### What is expected
Return only the lines from the top of the data down to the one that holds "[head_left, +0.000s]", both included, without any pictures.

• • • •

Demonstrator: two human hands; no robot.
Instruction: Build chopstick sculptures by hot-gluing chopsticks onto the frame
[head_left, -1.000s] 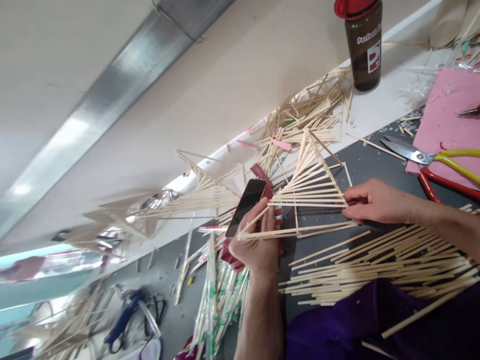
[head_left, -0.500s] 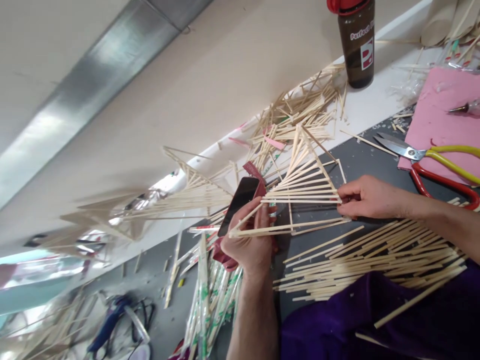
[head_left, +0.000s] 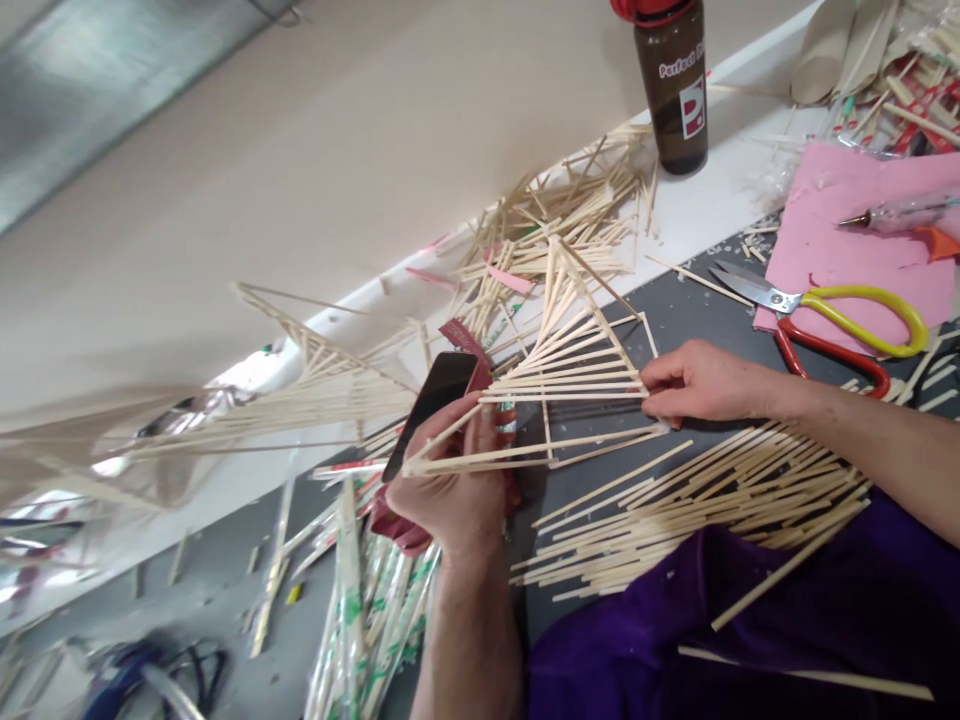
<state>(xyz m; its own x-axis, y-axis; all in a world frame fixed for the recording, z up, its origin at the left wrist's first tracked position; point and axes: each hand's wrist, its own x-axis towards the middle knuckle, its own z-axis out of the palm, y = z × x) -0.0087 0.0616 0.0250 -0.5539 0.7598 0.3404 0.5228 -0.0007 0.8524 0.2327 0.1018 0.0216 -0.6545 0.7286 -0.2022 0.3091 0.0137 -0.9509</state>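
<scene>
Between my hands is a stick model [head_left: 581,345], a frame of thin wooden sticks with a twisted fan of rungs. My left hand [head_left: 454,475] grips its left end from below, fingers curled near the end of the lowest rungs. At the right end of those rungs, my right hand [head_left: 694,382] pinches the corner between thumb and fingers. Behind my left hand lie a dark phone [head_left: 429,405] and a dark red cloth or pouch [head_left: 401,520]. Many loose wooden sticks [head_left: 697,515] are spread just below the model.
Scissors [head_left: 780,300] with yellow and red handles lie beside a pink sheet [head_left: 832,220]. A dark bottle [head_left: 675,95] stands at the wall. Wrapped chopsticks [head_left: 360,590], a stick pile [head_left: 570,220] and another stick structure [head_left: 322,380] surround the work. A blue tool [head_left: 124,680] lies lower left.
The whole view has shifted, so the table things appear further left. Both hands keep their hold on the stick model, with hardly any change in its pose.
</scene>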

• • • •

### Result for this task
Demonstrator: two human hands; no robot.
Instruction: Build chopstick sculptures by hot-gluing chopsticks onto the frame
[head_left, -1.000s] 
[head_left, -0.500s] 
[head_left, +0.000s] 

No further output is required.